I’m shitting logs this morning.
I was awake most of the night, tossing and turning. When I did snooze, I dreamed of my marathon. I was at the start line and realized I had forgotten to wear shorts! The menobelly was clearly visible. I was frantic; I looked like a pro in my underwear shorts, but I wasn’t a pro. I was an imposter, with a menobelly. I SHOULDN’T EVEN BE HERE; WHO DID I THINK I WAS?! People were pointing and shouting, but I couldn’t make out what they were saying! I COVERED MY EARS AND….. I woke up.
I started running to celebrate cancer survival. The five year “you’re gonna’ make it” mark was approaching, and I needed to do something special to say thank you. Ideas came and went, but trips and parties just didn’t feel like the thing. Maybe the thing would find me lying on my back in the grass, watching the clouds roll by dragging my survival date behind them. Then I would stand back up, brush myself off, and live. Yup. More and more that was starting to feel like the thing.
Then I saw her. I didn’t know her. But I loved her.
She was running along the side of the road, labouring. In pain. Big pain. I could feel her pain. Her stride was barely a shuffle, and both shoulders bent toward the earth. The earth that tempted her to fold and melt into its dust. But she refused. And forged on. Dragging her ample form. To survival.
And I loved her.
Beep! beep! beeeeeeeeeeeeeeep!!! I honked! And waved!
Thumbs up. Times two! I rolled down my window.
“Wahoo!!!! You rockkkkkkkkkkkkkkk!!!” I screamed. Beep! beep! beeeeeeeeeeeepppppp!!!
She looked scared.
But there was nothing to fear. I loved her. She was me. And I was she. Survivors.

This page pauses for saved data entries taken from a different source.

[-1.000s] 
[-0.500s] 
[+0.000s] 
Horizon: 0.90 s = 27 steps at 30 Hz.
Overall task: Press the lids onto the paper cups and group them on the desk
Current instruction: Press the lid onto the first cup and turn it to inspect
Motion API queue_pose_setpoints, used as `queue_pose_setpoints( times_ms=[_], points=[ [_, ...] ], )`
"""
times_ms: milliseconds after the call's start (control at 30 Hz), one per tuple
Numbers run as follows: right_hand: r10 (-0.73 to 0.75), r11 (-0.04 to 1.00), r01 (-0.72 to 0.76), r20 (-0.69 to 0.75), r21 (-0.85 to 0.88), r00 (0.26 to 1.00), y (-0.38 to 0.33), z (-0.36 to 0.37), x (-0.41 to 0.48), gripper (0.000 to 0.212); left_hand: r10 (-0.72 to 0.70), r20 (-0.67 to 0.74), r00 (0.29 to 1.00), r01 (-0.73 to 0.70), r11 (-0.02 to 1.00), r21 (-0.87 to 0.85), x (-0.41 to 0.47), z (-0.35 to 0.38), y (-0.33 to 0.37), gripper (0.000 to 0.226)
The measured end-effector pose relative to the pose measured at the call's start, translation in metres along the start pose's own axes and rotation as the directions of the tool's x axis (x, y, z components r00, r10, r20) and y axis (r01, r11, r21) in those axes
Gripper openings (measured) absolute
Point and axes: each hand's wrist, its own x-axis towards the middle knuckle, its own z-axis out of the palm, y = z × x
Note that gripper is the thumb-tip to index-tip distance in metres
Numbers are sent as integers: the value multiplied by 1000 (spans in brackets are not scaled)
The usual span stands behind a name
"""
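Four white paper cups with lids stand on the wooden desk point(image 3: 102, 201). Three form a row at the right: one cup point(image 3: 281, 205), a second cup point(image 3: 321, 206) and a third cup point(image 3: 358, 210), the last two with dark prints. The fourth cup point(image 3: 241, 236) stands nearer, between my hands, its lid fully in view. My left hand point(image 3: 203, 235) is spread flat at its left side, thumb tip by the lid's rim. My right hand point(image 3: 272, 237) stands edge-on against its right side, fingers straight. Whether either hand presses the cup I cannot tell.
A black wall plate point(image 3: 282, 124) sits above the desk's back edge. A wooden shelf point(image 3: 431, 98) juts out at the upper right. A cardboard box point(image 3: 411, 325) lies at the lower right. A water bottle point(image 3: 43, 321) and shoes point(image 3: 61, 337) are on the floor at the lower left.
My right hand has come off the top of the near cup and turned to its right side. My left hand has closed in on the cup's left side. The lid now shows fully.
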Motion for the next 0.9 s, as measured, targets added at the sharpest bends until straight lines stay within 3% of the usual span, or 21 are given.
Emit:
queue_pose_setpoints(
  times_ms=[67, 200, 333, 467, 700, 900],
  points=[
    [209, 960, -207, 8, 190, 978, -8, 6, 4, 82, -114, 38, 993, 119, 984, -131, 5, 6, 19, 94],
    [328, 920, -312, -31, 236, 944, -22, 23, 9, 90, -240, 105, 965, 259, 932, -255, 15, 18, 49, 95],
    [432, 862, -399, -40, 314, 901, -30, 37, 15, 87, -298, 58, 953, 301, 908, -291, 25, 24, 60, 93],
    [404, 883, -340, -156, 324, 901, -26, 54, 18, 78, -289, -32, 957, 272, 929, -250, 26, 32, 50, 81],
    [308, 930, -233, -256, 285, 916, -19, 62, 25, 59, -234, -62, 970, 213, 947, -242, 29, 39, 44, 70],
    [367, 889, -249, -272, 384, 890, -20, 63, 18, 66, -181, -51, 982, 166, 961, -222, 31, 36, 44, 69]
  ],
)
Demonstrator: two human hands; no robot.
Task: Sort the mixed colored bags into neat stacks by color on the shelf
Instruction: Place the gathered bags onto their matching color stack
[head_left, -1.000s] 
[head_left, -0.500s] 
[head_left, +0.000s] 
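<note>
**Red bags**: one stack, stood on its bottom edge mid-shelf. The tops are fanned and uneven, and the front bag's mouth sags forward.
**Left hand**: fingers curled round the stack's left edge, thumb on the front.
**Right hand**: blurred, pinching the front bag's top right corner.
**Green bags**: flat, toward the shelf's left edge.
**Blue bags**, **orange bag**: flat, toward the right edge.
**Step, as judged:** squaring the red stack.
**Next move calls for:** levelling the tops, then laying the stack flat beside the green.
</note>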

And I had found my thing. Ten months later I ran my first marathon.
Now here I was again being tortured by the wild pre-marathon nightmares! I’ve had some huge highs. And depressing lows. But of course I have. Running is just like life. Not long ago, I was running the marathon in beautiful Vancouver. It was a disaster, and I found myself at the very back of the pack stumbling along, desperate to finish.

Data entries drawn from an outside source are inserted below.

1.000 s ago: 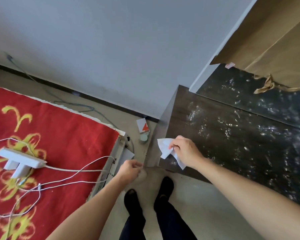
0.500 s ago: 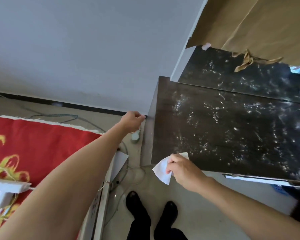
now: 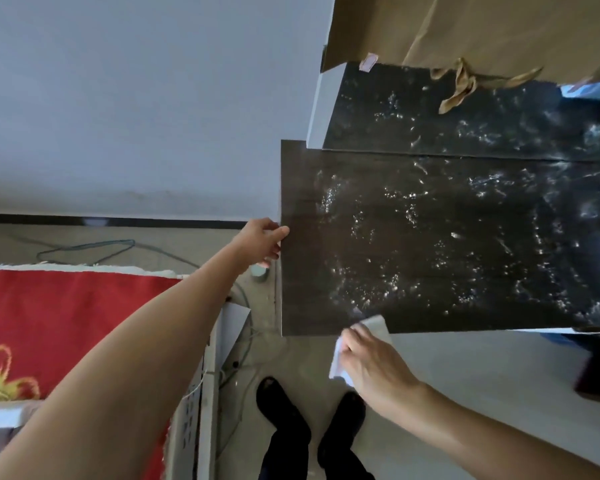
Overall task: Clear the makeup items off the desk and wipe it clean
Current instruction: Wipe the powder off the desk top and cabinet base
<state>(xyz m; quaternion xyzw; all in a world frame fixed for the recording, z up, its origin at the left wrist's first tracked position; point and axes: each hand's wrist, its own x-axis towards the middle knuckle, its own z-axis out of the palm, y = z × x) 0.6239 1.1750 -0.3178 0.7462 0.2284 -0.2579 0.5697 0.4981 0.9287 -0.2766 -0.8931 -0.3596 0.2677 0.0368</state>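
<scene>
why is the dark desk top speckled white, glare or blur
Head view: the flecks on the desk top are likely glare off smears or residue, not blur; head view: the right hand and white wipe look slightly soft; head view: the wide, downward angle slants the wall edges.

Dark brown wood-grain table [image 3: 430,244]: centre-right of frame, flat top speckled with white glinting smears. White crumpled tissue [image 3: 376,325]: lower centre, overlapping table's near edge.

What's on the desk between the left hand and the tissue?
Head view: no item, just dark desktop speckled with pale residue, between the left hand holding its left edge and the tissue in the right hand.
</scene>
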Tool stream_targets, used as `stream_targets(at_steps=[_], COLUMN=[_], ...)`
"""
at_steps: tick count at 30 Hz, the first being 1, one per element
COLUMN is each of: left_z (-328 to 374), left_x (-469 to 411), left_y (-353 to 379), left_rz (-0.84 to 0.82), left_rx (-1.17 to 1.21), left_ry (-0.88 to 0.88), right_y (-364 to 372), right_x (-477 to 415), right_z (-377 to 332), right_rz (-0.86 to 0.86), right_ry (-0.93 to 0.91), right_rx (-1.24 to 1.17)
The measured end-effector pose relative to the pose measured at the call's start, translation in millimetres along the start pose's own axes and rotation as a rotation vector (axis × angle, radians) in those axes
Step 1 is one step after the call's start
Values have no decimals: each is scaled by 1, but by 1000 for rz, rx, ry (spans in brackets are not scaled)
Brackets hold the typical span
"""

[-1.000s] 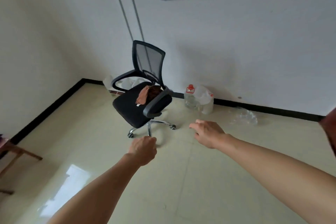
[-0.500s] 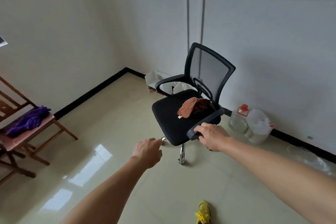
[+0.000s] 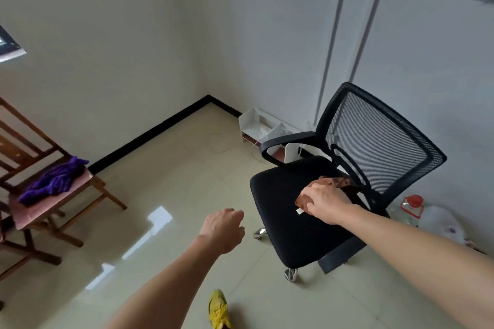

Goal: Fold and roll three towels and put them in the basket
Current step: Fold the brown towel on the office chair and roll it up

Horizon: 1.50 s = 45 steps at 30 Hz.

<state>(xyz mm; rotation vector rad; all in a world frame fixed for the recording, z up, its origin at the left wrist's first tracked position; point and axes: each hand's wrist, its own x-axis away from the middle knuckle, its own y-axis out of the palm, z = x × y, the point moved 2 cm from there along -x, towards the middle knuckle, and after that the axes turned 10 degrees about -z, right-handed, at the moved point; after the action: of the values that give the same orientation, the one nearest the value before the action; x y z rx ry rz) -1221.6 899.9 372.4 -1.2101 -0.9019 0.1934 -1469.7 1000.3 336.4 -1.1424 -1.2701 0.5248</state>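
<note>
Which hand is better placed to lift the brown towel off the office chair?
Right. The right hand curls its fingers over the brown towel on the office chair; the left hand hangs empty over the floor.

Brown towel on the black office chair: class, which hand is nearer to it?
Right. The right hand grips the crumpled brown towel; the left hand hangs over the tiled floor, apart from it.

Armrests (image 3: 287, 139) flank the seat (image 3: 278, 195); front open
</note>
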Motion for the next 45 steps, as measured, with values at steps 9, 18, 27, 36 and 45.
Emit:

Then she saw me. She didn’t know me. But she loved me.
I heard her shout. Saw her wave. And the thumbs up … times two. Mr President thought I was hallucinating! But I wasn’t; she was there.
And she loved me.
She’s coming on Sunday too when I wield my shoes and don my shorts to face the foe.
Me and she. She and Me.
Note to self: Pack three pairs of shorts!